Note: The log files used for the experiments in the paper are available in directory out_ae/.

Additional Run Options

  • If you want to run all experiments, simply call the script:

    ./benchmark.py
    

    Note: This will take ~773 CPU hours.

  • If you only want to run a subset, you can restrict the run to a single delta debugger with -d <name of the delta debugger> or only select certain inputs with -f <pattern of input files>. Please check ./benchmark.py --help for the list of delta debugger names.

    For example:

    ./benchmark.py -d ddsmt-paper-hybrid -f issue5
    

2. Analyzing the Results

We provide script results.py to analyze all available output files and generate the results included in the paper.

By default, results.py locally runs solvers on the minimized inputs to perform some sanity checks on the result files. If enabled, results.py calls into benchmark.py to obtain the solver binary (and build it on the fly, if necessary).

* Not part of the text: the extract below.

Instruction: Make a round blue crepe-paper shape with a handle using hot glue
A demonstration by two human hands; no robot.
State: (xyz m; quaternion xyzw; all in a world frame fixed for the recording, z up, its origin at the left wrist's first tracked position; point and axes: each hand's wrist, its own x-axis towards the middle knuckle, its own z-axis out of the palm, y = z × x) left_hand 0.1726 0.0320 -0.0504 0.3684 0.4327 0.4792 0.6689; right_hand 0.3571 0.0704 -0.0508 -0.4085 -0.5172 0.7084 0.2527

The script first loads all relevant information about the input files and the solver output into a SQLite database. Then, it queries this database to generate the result files shown in the paper. This approach allows to easily perform additional manual analysis on the data.

For analyzing the --demo benchmark set, run results.py as follows:

./results.py --demo

A few errors and warnings in the output are to be expected, they correspond to the errors and unsuccessful minimization attempts shown in the table in the paper.

The script creates the following files:

  • out/db.db: The SQLite database.
  • out/table-complete.tex: Complete (multi-page) table of all results.
  • out/table-overview.tex: Condensed table as shown in the paper.
  • out/scatter-*.data: The gnuplot data for the scatter plots.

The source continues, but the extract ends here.